On this forum, I often come across advice for beginners that in trading you need to start with a demo account and then, after practicing, move on to real trading. My opinion is that novice traders generally need to stay away from demo trading, because this can turn out for them, at least, a waste of time, and at most, a loss of funds due to false perception and skills acquired on a demo account.
Now I will try to explain my position on this issue in a little detail.
By a novice trader, I mean a person who knows the theory, but has no practice in trading. If you are an absolute noob at all, then a demo account will help you understand the basics of trading and how the exchange works. Teaches you to navigate in graphic or technical analysis. Here I do not argue, a demo account as a way of acquiring basic knowledge is quite suitable for itself, and there you can try to take your very first steps in trading.
And by my skepticism about exchange demo accounts, I mean the case when a person is already starting to get acquainted with a specific exchange, or a specific type of trade, or creating his own trading strategy. Here, in my opinion, a demo account is extremely contraindicated for you.
But why? I will highlight the main points:
- As an acquaintance with the exchange and its trading terminal. A demo account and a real exchange are 2 different exchanges. For example, whoever tried to use the BitMEX demo account will understand me. The demo account imitates the exchange order books extremely poorly, and on the demo account you will not see any manipulations from the exchange and market makers. It is precisely those deceptive moves that are created in order to get out of the way of placed stop-losses or liquidations. Typically, before major market moves, such deceptive moves are used to take as much money from traders as possible. All this can be fully experienced only in the real market. A demo account will definitely not teach you this and will not prepare you. And the very first such fraudulent movement in the real market will lead to a loss of funds.
- As a construction of your money management and risk management. I often read posts on this forum with the following content: .... on a demo account, you can trade without fear, you still won't lose anything, because you can start over and train every time. But what will you train there? The ability to start over? Undoubtedly, exchanges love such traders. But that won't work for you. It is precisely that on a demo account with a similar approach, you will not develop anything, nor any risk or money management you will master there.
As is often the case. A person makes deals on a demo account, loses, starts over, wins something, and then loses, then wins again, and so on. And such a thought is born in his head that well, this is not real money, so here you can try everything. But when I put real money on the exchange, everything will be different. I will be more attentive and conscious of my dealings, everything will be different. No matter how it is. This is nothing more than self-deception. In the real market, there will be exactly the same thoughtless entering and exiting trades. Nothing will change. Because you teach yourself this approach to trading. There are no risks, no money on the exchange, everything is conditional, so nothing stops you just clicking on the BUY\SELL buttons.

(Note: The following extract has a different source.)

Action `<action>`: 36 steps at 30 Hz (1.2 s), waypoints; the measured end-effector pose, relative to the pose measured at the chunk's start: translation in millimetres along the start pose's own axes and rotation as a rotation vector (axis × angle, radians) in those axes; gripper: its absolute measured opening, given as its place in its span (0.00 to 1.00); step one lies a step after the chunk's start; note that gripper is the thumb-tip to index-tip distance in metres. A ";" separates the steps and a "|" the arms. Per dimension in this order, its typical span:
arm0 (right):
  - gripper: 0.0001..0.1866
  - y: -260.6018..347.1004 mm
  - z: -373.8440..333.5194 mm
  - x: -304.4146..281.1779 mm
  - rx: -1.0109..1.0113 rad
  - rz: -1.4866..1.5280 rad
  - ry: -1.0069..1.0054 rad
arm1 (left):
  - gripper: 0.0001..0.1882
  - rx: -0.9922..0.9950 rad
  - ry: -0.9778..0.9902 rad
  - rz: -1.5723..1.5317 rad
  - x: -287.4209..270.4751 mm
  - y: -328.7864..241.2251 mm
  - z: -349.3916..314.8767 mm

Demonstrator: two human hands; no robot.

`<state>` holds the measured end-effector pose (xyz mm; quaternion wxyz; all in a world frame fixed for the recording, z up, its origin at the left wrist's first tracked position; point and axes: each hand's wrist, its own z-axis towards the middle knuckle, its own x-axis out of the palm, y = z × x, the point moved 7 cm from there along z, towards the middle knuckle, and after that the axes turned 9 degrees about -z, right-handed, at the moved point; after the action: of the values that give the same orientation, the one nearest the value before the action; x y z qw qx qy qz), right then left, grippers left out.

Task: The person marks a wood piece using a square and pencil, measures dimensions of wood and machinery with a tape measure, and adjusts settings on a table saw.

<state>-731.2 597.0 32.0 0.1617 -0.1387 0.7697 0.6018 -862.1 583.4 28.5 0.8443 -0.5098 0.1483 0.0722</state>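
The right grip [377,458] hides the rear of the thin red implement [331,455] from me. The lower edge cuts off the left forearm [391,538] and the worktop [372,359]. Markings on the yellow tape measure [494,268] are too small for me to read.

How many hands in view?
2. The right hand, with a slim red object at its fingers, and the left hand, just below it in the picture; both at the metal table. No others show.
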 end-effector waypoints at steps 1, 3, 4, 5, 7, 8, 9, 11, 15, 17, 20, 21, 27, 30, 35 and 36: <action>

-A demo account is also not suitable for creating or improving your trading strategy. Why? Yes, because the demo account is conditional, like the market that is generated there. There are no major obstacles that prevent you from making money in the real sector: namely, live traders, market makers, liquidation levels, fundraising timers (if we are talking about margin trading), stock bots that like to manipulate the price, a real order book. If you use graphical or technical analysis in trading, then you will need all these things.
And if a demo account is a waste of time for novice traders, then what? The best way is to start learning spot or margin trading using micro-deposits (literally 5-50 bucks). Some in margin trading generally start with $1 their trading path. If you use this approach, then it will be much more productive time that you will spend on training, improving your trading skills and your trading strategy, as well as fully being able to test the nature and behavior of a particular exchange in combat conditions, without any conventions. Trading even for the real $10 will give you more for your psychology and risk-money management than trading for the conditional $100 000. Because your money is your money. It is always unpleasant to lose them, and it is not a pity to lose conditional money. Therefore, you will learn to think and make informed decisions faster than it will be with the demo mode.
After all, it is not for nothing that many traders are disappointed after they spent months training on a demo account, showed successful results there, and then entered the real market and immediately lost everything. This is also due to your psychology, which you formed when working with a demo account. Again, this is one of the most common misconceptions when playing with candy wrappers in demo mode you think that when you get real money in management, everything will be different, more deliberate and balanced. It won't be that way. You will be losing money.
After reading this, you might get the feeling that I am deliberately encouraging newbies to lose their money on the exchanges. This is not true. At the beginning of your trading career, you will always lose. This is the law. Whatever results you show in theory, but in practice you will lose money, learn, then lose money again, then learn from mistakes again, and after a certain period of time (this period is different for everyone), you may learn to make money.
And it is better to learn and lose $1-10 bucks in the real market than to learn to trade on a demo account, and then go to the real market and lose a much larger amount there. I would choose the first option.Learn to trade only on the real market, because a demo account teaches you false skills or does not instill them at all.
If you have something to add or you have a different view on demo modes, write, will discuss.